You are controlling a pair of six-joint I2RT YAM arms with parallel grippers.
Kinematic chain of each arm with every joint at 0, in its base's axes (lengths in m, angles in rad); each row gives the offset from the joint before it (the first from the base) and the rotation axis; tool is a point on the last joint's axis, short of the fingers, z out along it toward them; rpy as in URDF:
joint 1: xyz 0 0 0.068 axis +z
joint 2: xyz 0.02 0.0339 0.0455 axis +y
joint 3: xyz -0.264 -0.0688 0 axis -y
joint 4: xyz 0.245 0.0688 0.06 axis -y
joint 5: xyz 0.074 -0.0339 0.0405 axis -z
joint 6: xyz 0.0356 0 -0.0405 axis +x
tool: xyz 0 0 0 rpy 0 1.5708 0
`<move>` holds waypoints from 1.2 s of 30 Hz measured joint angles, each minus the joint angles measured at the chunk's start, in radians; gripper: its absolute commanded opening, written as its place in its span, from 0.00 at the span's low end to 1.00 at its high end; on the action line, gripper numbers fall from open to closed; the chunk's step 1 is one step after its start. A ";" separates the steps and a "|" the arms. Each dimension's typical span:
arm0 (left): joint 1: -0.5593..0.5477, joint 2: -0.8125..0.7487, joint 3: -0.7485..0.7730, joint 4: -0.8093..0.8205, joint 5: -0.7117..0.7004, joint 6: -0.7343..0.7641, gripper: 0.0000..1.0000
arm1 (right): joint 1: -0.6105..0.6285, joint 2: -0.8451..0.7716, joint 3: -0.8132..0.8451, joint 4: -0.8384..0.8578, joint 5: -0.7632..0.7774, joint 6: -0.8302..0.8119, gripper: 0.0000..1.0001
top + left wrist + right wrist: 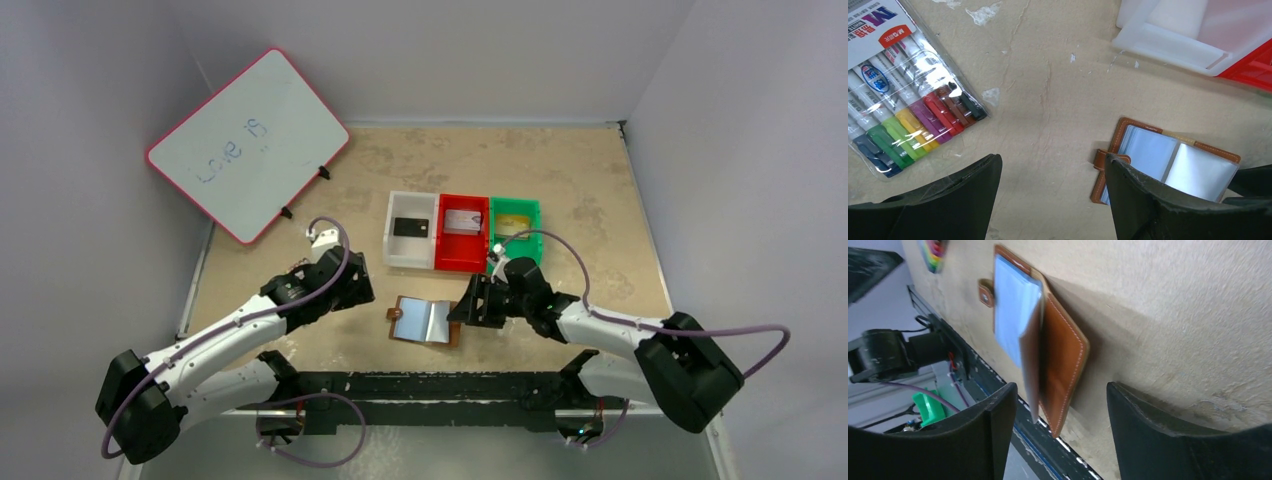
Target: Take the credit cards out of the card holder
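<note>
The brown card holder [425,320] lies open near the table's front edge, its shiny clear sleeves [1168,161] facing up. My right gripper [468,306] is at its right end, open. In the right wrist view the fingers [1062,390] straddle the raised right cover [1060,357] without touching it. My left gripper [352,284] is open to the left of the holder over bare table [1053,159]. A black card [411,227] lies in the white bin, a silvery card [461,221] in the red bin and a gold-tan card [512,222] in the green bin.
The white bin [392,238], red bin [462,263] and green bin [516,204] stand side by side behind the holder. A whiteboard [248,145] leans at the back left. A pack of coloured markers [903,100] lies left of my left gripper.
</note>
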 measured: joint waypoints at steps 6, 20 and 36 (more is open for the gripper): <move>0.000 0.003 0.000 0.013 0.016 -0.007 0.74 | 0.036 0.055 0.000 0.019 0.030 0.006 0.37; 0.000 -0.001 0.000 0.004 0.000 -0.032 0.74 | 0.037 0.068 0.024 0.045 0.095 0.018 0.17; 0.000 -0.154 0.058 -0.068 -0.134 -0.065 0.83 | 0.039 -0.211 0.078 -0.263 0.290 0.072 0.67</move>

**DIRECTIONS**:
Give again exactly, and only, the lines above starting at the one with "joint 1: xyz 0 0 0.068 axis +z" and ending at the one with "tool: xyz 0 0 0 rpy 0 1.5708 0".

**SOLVED EXERCISE**:
joint 1: xyz 0 0 0.068 axis +z
joint 2: xyz 0.02 0.0339 0.0455 axis +y
joint 3: xyz -0.264 -0.0688 0 axis -y
joint 4: xyz 0.245 0.0688 0.06 axis -y
joint 5: xyz 0.074 -0.0339 0.0405 axis -z
joint 6: xyz 0.0356 0 -0.0405 axis +x
tool: xyz 0 0 0 rpy 0 1.5708 0

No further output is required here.